>>>>

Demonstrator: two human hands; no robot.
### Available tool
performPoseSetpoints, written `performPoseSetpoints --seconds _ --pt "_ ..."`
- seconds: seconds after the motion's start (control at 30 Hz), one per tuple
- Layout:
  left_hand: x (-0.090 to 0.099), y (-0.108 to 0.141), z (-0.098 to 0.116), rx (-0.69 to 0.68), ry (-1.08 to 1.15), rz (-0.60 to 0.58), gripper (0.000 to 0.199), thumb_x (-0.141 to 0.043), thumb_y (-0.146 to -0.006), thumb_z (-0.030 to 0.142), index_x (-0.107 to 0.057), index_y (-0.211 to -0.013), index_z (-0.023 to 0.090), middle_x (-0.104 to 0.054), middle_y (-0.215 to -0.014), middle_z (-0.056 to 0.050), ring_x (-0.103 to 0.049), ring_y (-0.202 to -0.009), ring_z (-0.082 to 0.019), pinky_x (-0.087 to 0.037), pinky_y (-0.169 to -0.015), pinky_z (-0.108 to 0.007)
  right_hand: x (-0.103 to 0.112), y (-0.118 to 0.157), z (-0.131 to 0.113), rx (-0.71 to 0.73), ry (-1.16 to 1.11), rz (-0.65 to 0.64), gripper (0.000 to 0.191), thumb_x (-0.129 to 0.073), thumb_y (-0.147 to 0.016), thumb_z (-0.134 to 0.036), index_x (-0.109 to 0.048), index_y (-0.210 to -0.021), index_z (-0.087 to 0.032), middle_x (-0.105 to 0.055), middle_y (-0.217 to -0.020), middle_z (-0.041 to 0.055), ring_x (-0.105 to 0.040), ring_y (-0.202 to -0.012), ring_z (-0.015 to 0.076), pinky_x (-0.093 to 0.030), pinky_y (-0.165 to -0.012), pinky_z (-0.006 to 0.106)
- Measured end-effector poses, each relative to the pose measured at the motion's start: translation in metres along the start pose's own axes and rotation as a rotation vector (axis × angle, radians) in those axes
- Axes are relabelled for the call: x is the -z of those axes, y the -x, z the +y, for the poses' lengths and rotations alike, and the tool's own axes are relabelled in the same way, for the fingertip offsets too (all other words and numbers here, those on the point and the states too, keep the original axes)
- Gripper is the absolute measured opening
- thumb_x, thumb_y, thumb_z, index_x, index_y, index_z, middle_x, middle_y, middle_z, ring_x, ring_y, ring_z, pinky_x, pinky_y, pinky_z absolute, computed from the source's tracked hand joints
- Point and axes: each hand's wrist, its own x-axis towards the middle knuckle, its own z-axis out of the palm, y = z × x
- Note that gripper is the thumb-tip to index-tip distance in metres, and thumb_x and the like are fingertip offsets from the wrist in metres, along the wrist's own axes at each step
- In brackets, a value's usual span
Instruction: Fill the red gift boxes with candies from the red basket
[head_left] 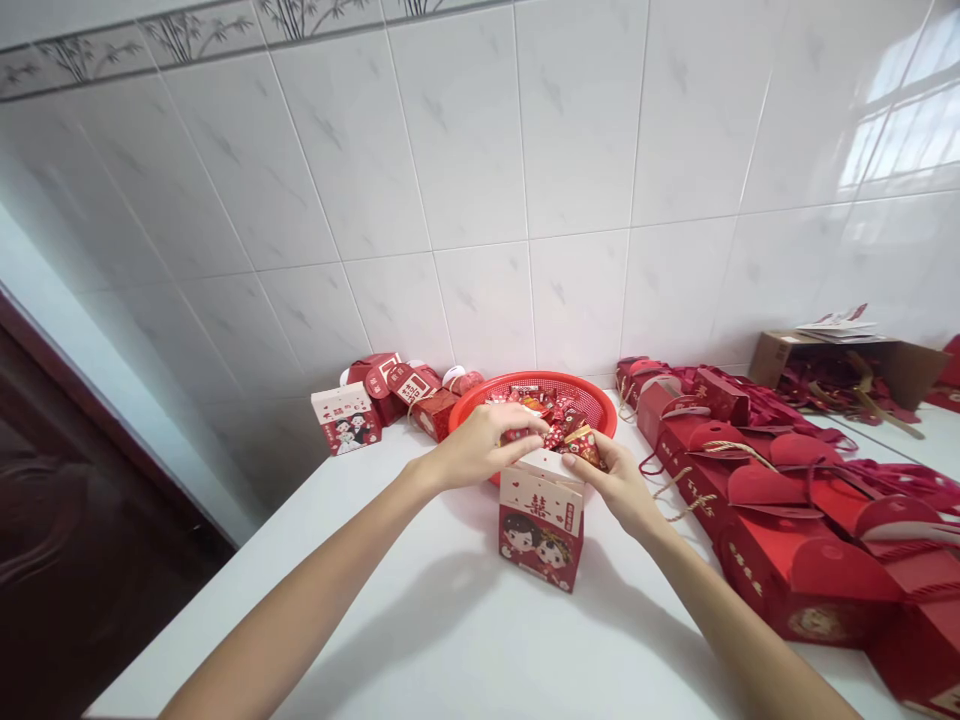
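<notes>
A red and cream gift box (540,530) with two cartoon figures stands upright on the white table, just in front of a red plastic basket (600,405). Wrapped sweets (551,405) in red packaging lie inside the basket. My right hand (619,485) grips a red and gold wrapped sweet (583,445) at the box's upper right edge. Above the box's top left, my left hand (499,440) has its thumb and fingers apart, with nothing visible between them. The inside of the box is hidden from this angle.
Several red gift boxes (806,545) with rope handles fill the table's right side. At the back left stand a small cartoon box (346,418) and more red boxes (435,412). A cardboard carton (765,365) sits at the far right. A tiled wall (480,180) rises behind the table.
</notes>
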Motion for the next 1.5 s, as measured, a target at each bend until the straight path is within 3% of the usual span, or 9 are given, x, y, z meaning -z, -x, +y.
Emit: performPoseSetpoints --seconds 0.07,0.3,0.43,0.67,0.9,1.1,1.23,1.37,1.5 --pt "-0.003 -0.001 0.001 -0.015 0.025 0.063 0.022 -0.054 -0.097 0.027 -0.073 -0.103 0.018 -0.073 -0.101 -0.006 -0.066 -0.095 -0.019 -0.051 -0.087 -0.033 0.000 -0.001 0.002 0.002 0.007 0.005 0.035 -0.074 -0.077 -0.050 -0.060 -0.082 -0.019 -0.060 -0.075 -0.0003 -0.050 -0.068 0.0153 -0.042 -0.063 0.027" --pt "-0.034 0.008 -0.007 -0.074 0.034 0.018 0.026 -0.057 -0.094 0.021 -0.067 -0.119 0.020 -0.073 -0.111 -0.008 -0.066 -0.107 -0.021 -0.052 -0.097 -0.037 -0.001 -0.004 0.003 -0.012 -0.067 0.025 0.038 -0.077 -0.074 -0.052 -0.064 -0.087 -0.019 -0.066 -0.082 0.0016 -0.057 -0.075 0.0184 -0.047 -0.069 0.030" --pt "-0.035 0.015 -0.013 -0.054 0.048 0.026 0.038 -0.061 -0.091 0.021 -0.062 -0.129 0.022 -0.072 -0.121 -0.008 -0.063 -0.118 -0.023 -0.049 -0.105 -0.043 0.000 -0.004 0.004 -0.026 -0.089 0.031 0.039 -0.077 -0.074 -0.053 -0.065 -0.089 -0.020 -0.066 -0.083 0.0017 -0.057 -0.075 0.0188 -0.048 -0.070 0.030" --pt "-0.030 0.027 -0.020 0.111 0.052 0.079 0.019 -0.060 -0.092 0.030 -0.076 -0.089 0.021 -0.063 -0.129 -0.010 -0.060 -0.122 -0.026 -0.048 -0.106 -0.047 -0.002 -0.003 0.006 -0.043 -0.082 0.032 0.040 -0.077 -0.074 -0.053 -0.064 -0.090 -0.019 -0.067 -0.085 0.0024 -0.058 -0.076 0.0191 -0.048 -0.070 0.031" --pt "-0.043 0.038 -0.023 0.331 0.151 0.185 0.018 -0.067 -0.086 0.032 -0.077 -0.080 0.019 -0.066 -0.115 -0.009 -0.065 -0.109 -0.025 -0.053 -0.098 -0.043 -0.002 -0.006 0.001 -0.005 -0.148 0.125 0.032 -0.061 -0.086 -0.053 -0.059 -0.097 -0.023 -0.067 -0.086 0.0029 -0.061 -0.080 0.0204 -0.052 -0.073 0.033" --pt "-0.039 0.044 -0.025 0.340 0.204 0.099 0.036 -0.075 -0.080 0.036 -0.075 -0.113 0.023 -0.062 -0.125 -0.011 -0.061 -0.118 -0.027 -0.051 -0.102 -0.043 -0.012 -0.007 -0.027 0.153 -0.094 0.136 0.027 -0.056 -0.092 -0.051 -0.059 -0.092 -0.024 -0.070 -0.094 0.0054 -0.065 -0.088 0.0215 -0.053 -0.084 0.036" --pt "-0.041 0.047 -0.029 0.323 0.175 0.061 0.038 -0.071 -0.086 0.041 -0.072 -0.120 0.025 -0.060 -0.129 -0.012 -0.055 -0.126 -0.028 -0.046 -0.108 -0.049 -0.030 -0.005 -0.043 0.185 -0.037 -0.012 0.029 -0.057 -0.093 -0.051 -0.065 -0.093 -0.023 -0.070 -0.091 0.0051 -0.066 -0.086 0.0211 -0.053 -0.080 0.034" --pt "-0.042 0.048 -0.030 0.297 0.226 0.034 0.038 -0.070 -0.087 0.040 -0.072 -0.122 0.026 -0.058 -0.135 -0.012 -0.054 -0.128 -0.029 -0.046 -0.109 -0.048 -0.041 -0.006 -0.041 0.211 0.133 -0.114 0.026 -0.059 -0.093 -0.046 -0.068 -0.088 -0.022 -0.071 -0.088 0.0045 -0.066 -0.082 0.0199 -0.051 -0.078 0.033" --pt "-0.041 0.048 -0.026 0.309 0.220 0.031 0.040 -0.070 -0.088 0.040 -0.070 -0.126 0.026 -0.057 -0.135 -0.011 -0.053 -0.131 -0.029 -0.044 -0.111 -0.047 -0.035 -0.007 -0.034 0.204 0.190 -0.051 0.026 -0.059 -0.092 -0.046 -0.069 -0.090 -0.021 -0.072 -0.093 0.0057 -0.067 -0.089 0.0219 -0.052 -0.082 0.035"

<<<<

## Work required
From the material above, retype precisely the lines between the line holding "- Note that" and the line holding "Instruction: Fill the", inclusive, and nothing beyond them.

## Output of the exercise
- Note that gripper is the thumb-tip to index-tip distance in metres, and thumb_x and the like are fingertip offsets from the wrist in metres, along the wrist's own axes at each step
- In brackets, a value's usual span
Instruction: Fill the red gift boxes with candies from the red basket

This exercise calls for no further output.